The Ultimate Guide on How to Build a Portfolio of Losing Stocks
The traditional behavior of rookie investors normally results in a portfolio of under performing stocks and unrealized losses.
How does the average rookie investor end up with a portfolio of losing stocks? The following is scenario that typically plays out. See if you can identify the potential problems with this stock trading system.
- You select 6 stocks that you feel do well. No one picks three winners, except you. The truth is that 2 stock will go up, 2 will do nothing and the last 2 will go down in a best case scenario. At this point your overall portfolio is break even or a small profit or loss.
- You still think the stocks that you picked are good. At the same time you want to make money in stock market. You sell the stocks that is making money and keep the stocks that are not performing. You can’t get your money back if you sell a under performing stock, it just needs time to come back. A loss is not a loss until you sell. You are making money in the stock market! At this point you have 2 stocks losing money, 2 stocks doing nothing and some cash from the 2 that make money.
- You now pick 2 more stocks that you think are going to make you money. If you are fortunate to pick stocks better than the rest of the market, you now have added to your portfolio one that makes money and one that under performs. Your current portfolio is made of 2 stocks losing money, 3 that are under performing and one that is making money. Once again, you are faced with decisions and you are investing to make money so you sell the stock that is making money and keep the others, they were good picks but need more time. You now have 5 stocks not making money and cash from selling the one you sold.

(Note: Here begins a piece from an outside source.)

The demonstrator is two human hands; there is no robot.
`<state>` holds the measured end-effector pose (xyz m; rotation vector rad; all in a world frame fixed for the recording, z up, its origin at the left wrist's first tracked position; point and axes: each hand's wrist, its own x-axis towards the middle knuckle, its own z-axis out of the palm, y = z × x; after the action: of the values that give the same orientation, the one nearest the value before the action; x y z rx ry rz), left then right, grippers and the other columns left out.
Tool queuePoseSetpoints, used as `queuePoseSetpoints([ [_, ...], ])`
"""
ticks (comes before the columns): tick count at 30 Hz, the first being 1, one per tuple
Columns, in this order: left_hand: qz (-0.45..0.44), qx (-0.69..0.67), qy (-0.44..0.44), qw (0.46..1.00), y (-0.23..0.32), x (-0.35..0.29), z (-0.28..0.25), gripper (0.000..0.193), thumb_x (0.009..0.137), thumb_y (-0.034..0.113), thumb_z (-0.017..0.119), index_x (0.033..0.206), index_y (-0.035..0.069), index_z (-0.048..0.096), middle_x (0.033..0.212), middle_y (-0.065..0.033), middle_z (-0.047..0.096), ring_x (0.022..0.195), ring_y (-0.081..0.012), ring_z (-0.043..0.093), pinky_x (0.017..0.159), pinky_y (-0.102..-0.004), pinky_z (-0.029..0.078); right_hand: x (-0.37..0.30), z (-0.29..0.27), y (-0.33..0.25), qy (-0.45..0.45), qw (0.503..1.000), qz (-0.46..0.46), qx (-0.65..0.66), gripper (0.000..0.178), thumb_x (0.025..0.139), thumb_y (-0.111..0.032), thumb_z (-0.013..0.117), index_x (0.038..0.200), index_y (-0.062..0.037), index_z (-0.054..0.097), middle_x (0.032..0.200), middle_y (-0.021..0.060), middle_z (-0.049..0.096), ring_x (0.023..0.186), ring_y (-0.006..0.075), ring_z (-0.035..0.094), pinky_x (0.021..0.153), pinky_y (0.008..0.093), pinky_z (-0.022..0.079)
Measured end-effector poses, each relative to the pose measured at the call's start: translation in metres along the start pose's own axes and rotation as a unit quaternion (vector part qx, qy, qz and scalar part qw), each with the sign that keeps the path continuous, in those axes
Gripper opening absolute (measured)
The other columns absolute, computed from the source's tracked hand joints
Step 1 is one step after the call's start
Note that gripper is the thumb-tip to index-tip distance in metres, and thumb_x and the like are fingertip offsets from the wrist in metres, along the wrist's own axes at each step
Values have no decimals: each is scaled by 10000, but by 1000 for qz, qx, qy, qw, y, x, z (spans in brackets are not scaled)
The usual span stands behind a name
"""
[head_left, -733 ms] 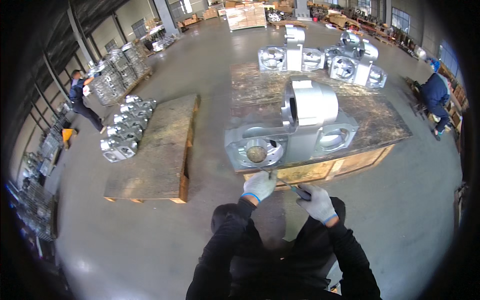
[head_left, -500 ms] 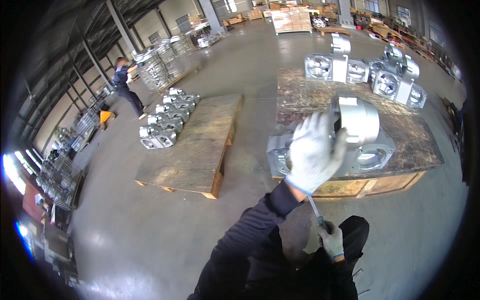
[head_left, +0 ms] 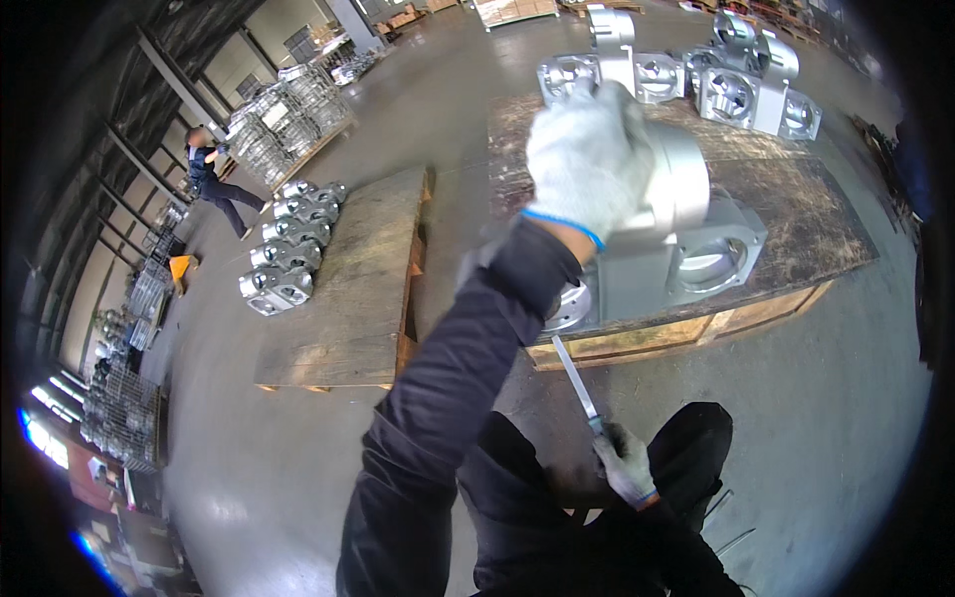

- You now can only buy one stock with your cash. You study stocks real hard and pick the one you are sure is going to make you money. Statistics will prove that you didn’t.
- You now have a portfolio of stocks that are all under performing.
Summary
You are a good stock picker because you sold a few for profit. The problem now is that you don’t have any more cash to pick more winners. This is how the rookie investor ends up with a losing portfolio.
Lessons
- Cut Losses Quickly - losses are losses - paper losses are the same as actual losses. This is the most fundamental principle in stock trading that you have to master or your losses will eat all your profits. A stock that drops 50% has to move 100% to get back to your purchase price.
- Not all your picks are good - this goes with first principle. Most investors have to pick 5 or more stocks before they find one that does real well.
- Let your profits run - when you find that you picked a winner and it makes sense, sell some under performing stocks and add to your winner stock position.